RACHEL BUSH

 

Getting Down

 

Nothing is more plain than this carport. 
Not the rough grass not the clothesline where
your knickers, tea towels and two sheets droop,
not the cat asleep on concrete. When 
she stands her thin gut hangs from her spine.
Sun warms her. There’s your green wooden chair
with one flattened cushion. The upturned 
apple box for your smokes, your novel, 
a green plastic lighter, your bottle 
of orangeade, your smokes. Here’s where you 
watch the sky, the wooded hill. Behind
it a plane to Oz leaves its trail. There’s 
the street where walkers stride. Kids on skateboards. 
Sometimes you wonder what the point is. 
Why the poor have no luxuries, but 
mean-mouthed Don Brash, and don’t get 
me started on that Winston Peters. 
Also Helen Clark, now she gets down 
to the workers.

 

The Kiss

 

This morning my dad said 
Who’s moved my bloody cell phone?
Christ why can’t people leave my things alone. 
There was just the two of us. 
I said I never even touched your cell phone 
and my dad said Where the hell 
is the bloody thing? O forget it. 
Get yourself dressed. I’ve got to get to work. 
Aren’t you dressed yet? Then he didn’t talk 
till he dropped me off at Mum’s and then he said 
Kiss.

 

Pig

 

I was searching for a poem. I really wanted one
and it was getting not exactly dark but a green pale
luminous sky just before night and I’d looked in all 
the usual places e.g. weather, the season, even love 
and so on, but all that appeared was this pig 
a kunikuni called Millie. She was asleep 
in her stable on a bed of straw and covered 
with a Mexican blanket. She shared the shed 
with well-stacked logs from a peach tree. 
The sound she made was the rhythm of snore in and, 
then air let go. I liked that but it was not a poem, 
nor when she got her bulk up over 
her small feet, those splayed cloven high-heeled hooves. 
Her long hairs were white and black and spare and coarse.
How small her eyes were, how rough her skin. 
Her eyes were hidden in the folds of her face, her pale lashes. 
And there was no poem in her food in a stainless steel bowl,
just bits of cabbage and carrot and white bread and tomato,
nor in her snuffling selection, her approval in noises.
So there was no poem to be found in the usual places,
nor in the strange ones.
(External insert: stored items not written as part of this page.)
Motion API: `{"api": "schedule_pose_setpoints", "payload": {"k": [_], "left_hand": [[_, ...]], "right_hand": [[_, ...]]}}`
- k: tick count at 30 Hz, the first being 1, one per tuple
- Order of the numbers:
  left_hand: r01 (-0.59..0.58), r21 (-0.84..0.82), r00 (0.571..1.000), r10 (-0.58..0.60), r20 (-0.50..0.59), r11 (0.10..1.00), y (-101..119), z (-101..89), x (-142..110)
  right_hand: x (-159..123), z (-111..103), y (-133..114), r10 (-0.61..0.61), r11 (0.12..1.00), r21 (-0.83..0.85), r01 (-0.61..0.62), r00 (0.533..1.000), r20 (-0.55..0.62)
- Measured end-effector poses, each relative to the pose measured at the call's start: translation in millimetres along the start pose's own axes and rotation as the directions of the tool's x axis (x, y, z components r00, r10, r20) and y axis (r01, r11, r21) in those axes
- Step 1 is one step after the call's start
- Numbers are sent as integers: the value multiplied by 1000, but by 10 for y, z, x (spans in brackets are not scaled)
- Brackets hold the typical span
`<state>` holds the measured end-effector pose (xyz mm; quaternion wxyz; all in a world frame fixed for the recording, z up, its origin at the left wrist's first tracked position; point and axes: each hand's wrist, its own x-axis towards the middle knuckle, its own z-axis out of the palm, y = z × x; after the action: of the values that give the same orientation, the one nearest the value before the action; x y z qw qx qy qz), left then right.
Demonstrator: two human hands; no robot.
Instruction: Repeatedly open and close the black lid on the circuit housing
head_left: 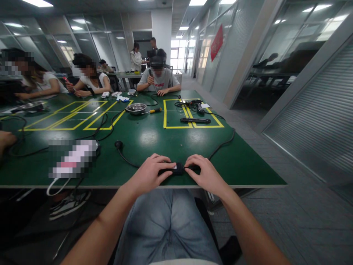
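Near the table's front edge lies a black power adapter [179,168] with a white label. My left hand [150,172] is closed round its left part, fingers on top and thumb at the near side. At the adapter's right end, my right hand [202,172] pinches the black cable where it meets the block. From the left side a cord runs to a black plug [118,145] resting on the green tabletop. Another black cable [224,142] leads from the right hand toward the table's right edge. The exact joint between adapter and cable is partly hidden by my fingers.
Farther back on the green table [149,138], yellow tape marks rectangles. A black bar-shaped tool [195,120], tangled cables, a metal bowl [136,108] and a yellow-handled screwdriver [156,110] lie there. A blurred-out object [75,158] is at left. Several people sit around the table.
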<state>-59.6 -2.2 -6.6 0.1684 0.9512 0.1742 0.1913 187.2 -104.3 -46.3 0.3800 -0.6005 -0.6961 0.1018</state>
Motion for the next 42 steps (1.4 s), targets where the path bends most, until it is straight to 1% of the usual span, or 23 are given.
{"api": "schedule_pose_setpoints", "payload": {"k": [3, 4, 6, 9, 12, 14, 16, 20, 22, 27, 30, 32, 34, 36, 39, 42], "left_hand": [[-5, 15, 1000, 5, 25, 1000, -3, -15, 45], [11, 1, 1000, -11, 12, 1000, -17, -19, 70], [89, -22, 994, -91, -57, 996, -67, -9, 127], [225, -7, 959, -223, -176, 974, -162, 39, 203], [253, 23, 948, -244, -204, 967, -197, 75, 198], [257, 43, 942, -241, -232, 965, -167, 75, 123], [245, 54, 945, -227, -235, 968, -117, 66, 8], [194, 38, 975, -188, -119, 980, -65, 68, -177], [197, 31, 976, -193, -104, 980, -74, 80, -202], [180, -27, 974, -182, -133, 983, -103, 98, -193], [146, -98, 968, -163, -191, 984, -109, 74, -219], [126, -129, 968, -150, -202, 984, -114, 39, -237], [112, -107, 976, -130, -176, 988, -117, -9, -237], [104, -20, 985, -106, -140, 994, -118, -59, -206], [123, 109, 983, -107, -146, 986, -143, -104, -92], [174, 73, 974, -161, -158, 982, -228, -89, 56]], "right_hand": [[5, 2, -6, -2, 1000, 1, 2, 1000, 5], [7, 4, -7, -2, 1000, 1, 2, 1000, 3], [11, 8, -12, 2, 1000, -3, -2, 1000, -2], [10, 11, -30, 11, 999, -34, -11, 1000, 2], [0, 11, -63, 13, 996, -94, -11, 1000, 18], [-5, 12, -84, 7, 991, -131, -2, 999, 34], [-3, 15, -95, 5, 987, -159, 5, 998, 61], [12, 17, -91, 19, 985, -170, 1, 994, 111], [14, 14, -90, 27, 985, -172, -7, 993, 113], [-10, -2, -111, 28, 984, -180, -15, 997, 69], [-26, -16, -104, 3, 996, -91, -1, 1000, 23], [-27, -24, -83, -15, 1000, -13, 15, 1000, -2], [-22, -24, -56, -25, 999, 39, 25, 1000, -9], [-15, -15, -34, -24, 998, 60, 25, 1000, -12], [-12, 4, -20, -23, 998, 57, 25, 999, -32], [-19, 6, -26, -30, 999, -10, 30, 999, -36]]}}
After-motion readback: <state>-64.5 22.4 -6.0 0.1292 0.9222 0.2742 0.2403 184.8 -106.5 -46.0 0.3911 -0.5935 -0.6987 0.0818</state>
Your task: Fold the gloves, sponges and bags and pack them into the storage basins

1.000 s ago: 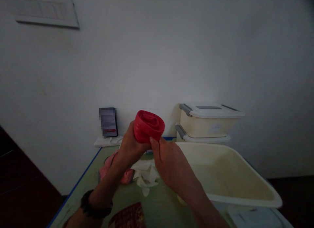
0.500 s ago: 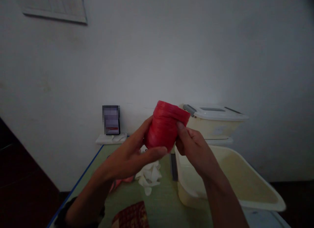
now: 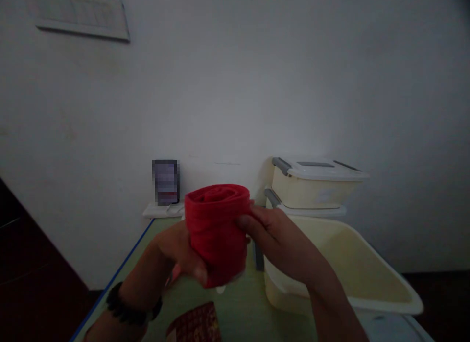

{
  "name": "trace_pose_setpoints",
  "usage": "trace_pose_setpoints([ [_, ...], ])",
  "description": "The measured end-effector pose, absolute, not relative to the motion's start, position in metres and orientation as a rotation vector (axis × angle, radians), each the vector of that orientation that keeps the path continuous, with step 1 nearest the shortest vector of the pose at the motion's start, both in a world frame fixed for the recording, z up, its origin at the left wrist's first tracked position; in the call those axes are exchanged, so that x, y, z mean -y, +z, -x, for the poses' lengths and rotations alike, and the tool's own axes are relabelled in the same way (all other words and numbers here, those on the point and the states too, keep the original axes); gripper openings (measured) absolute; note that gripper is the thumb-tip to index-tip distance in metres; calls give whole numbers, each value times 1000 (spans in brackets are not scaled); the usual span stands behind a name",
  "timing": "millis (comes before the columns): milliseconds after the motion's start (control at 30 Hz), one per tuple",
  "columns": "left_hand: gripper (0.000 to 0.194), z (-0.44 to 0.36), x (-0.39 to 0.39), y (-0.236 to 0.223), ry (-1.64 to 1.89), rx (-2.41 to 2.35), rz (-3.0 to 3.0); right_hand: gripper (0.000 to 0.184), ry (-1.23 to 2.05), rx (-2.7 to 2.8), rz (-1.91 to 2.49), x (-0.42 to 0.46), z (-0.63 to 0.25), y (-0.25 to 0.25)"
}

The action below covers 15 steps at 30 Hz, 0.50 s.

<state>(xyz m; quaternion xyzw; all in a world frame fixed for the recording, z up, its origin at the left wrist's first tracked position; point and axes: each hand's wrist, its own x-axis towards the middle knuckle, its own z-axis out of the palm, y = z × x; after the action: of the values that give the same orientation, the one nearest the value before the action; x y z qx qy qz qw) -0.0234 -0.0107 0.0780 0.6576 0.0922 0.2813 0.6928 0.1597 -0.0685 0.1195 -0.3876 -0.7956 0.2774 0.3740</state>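
Upright above the table, a thick red roll [image 3: 219,239] is held between both my hands. Folded layers spiral round its open top; I cannot tell whether it is cloth or thin plastic. My left hand [image 3: 179,249], with a dark bead bracelet on the wrist, wraps its left side, thumb low on the front. On the right, my right hand [image 3: 275,236] pinches the upper edge of the roll, thumb in front. The other fingers of my left hand are behind it. A bit of white material [image 3: 221,289] peeks out under the roll.
An open cream tub [image 3: 352,303] stands at the right, with a lidded cream box [image 3: 312,190] behind it. A phone-like screen [image 3: 167,182] leans on a white strip at the back left. A dark red patterned packet [image 3: 194,325] lies at the green table's near edge.
The roll has come down and left, turning from tilted to upright so its top shows. Both hands moved with it. The crumpled white material behind is now mostly hidden.
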Motion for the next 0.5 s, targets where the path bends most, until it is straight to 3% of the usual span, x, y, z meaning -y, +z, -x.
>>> trace_pose_setpoints([
  [267,43,-1,21,87,805,-511,-1308,43,-65,1930,1692,56,-158,114],
  [500,56,-15,23,94,881,-682,-1430,41,-285,1906,1937,55,-159,118],
])
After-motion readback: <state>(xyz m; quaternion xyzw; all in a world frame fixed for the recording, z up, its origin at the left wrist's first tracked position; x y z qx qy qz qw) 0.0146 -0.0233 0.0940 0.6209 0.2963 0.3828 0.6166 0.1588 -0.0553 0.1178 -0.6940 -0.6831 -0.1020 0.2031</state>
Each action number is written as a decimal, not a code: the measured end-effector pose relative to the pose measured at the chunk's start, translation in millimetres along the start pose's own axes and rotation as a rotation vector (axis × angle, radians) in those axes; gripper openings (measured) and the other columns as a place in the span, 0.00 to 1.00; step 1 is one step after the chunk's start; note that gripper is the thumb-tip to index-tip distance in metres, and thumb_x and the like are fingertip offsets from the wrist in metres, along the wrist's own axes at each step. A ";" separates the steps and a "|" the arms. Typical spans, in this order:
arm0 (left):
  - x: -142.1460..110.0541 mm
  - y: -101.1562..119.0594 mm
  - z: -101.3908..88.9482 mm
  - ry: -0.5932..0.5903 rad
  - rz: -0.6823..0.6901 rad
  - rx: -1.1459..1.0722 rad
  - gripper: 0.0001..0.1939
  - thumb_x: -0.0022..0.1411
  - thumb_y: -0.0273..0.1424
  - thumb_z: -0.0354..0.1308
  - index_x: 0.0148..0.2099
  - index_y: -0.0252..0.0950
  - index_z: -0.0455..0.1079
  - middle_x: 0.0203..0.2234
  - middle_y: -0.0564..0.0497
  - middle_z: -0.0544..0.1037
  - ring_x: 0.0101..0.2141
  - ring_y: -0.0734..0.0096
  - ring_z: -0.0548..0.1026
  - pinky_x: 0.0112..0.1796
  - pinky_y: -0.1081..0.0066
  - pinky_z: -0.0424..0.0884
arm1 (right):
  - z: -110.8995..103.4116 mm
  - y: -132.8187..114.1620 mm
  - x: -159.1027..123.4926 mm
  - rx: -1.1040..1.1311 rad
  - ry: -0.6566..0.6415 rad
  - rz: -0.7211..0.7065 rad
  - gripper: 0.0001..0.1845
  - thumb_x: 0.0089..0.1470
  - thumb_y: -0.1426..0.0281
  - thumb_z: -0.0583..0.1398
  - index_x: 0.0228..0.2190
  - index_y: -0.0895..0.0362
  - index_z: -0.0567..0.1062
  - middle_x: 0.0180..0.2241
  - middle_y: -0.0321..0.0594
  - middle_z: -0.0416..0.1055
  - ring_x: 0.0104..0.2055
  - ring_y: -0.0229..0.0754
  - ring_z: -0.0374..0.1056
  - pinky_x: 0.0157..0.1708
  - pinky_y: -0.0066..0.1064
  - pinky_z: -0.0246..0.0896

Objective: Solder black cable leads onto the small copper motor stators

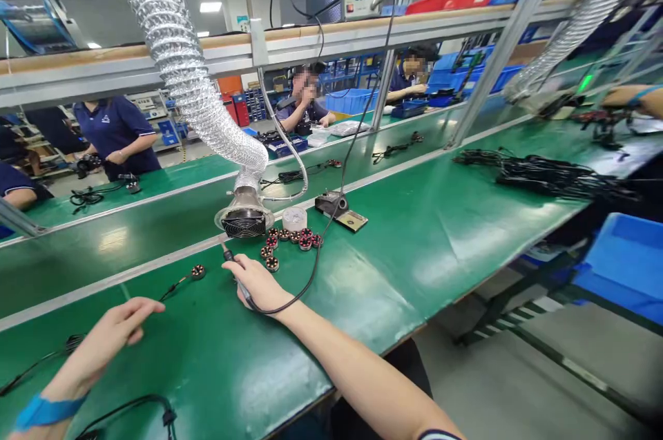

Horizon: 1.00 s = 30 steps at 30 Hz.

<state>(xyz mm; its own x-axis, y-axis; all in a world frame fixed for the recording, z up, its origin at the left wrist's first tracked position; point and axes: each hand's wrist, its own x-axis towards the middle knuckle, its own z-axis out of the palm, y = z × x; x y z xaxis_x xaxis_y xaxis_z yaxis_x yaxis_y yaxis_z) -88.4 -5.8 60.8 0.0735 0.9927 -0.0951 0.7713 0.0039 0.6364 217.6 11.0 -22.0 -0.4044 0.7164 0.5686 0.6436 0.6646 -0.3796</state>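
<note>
Below the extractor hood [244, 204], our right hand [260, 286] clasps a soldering iron [228, 257], whose draped cable [315, 267] could snag and jerk it; our left hand's [114, 331] grip we cannot tell.

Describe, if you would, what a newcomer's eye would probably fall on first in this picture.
Probably the shiny silver duct, hanging from the upper left down to a black grille above the green bench top. Next, the right hand, just below that grille, holding a corded pen-like tool. Then the small round parts grouped on the bench to the grille's right.
</note>
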 end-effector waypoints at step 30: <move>19.6 20.4 102.9 -0.068 0.220 -0.125 0.15 0.62 0.37 0.51 0.36 0.35 0.77 0.34 0.48 0.81 0.35 0.65 0.75 0.38 0.71 0.67 | 33.3 -27.1 -13.4 0.541 -0.019 0.102 0.29 0.52 0.80 0.59 0.54 0.50 0.63 0.49 0.43 0.61 0.43 0.40 0.68 0.47 0.34 0.67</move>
<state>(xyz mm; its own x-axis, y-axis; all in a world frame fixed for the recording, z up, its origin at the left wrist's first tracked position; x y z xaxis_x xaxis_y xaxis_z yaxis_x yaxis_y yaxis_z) -6.2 1.3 -6.8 0.2770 0.9608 0.0074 0.6483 -0.1926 0.7366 184.0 -9.5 -43.7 -0.3721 0.7835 0.4977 0.2561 0.6021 -0.7563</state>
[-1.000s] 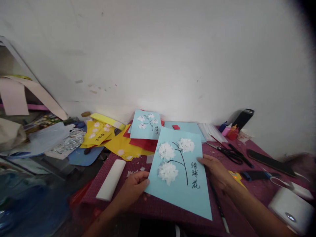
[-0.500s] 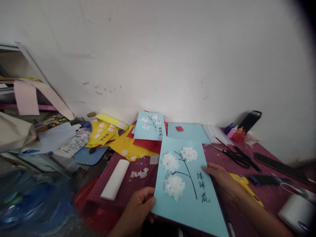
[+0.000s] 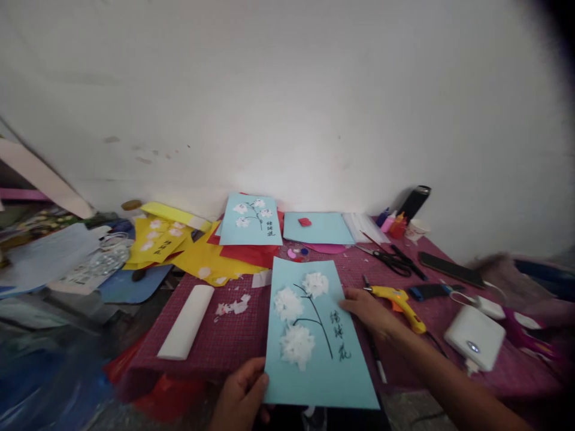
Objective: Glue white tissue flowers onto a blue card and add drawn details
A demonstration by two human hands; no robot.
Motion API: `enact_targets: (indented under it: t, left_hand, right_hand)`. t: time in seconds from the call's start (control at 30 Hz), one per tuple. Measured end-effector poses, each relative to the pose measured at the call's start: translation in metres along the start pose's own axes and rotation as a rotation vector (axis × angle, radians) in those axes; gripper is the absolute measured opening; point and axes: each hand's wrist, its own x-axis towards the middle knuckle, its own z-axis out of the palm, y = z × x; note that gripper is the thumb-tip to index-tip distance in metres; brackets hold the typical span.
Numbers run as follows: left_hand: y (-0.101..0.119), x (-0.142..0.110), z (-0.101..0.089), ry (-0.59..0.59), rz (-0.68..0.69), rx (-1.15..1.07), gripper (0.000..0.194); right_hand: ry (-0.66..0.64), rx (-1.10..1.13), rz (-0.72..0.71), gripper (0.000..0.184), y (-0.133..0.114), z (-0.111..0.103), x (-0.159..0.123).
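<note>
A light-blue card with three fluffy white paper flowers, a drawn dark stem and black handwritten characters is held over the front of the table. My left hand pinches its lower left edge between thumb and fingers. On the card's right edge my right hand grips near mid-height, thumb on top. Left of the card lie a folded white paper strip and torn white paper scraps. To the right of my right hand is a yellow glue gun.
Against the wall lean another blue flower card and yellow flower cards. A blue sheet carries a red paper piece. Scissors, paint bottles, a black flask, a phone and a white charger box stand rightward.
The view has turned right, showing more of the table's right side. The card sits lower and farther from the leaning cards, still held by both hands.
</note>
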Motion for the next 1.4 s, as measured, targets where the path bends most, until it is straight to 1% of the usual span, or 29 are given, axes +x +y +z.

It was the day of the pig
and a week before the year of the sheep.

 

ABOUT THE AUTHOR

Rachel Bush lives in Nelson. Her two books of poetry, The Hungry Woman and The Unfortunate Singer, are published by Victoria University Press. As part of the New Zealand Poetry Society’s ‘Poets in Workplaces’ scheme, she has been Poet in Residence at Wellington Hospital from September to December 2004.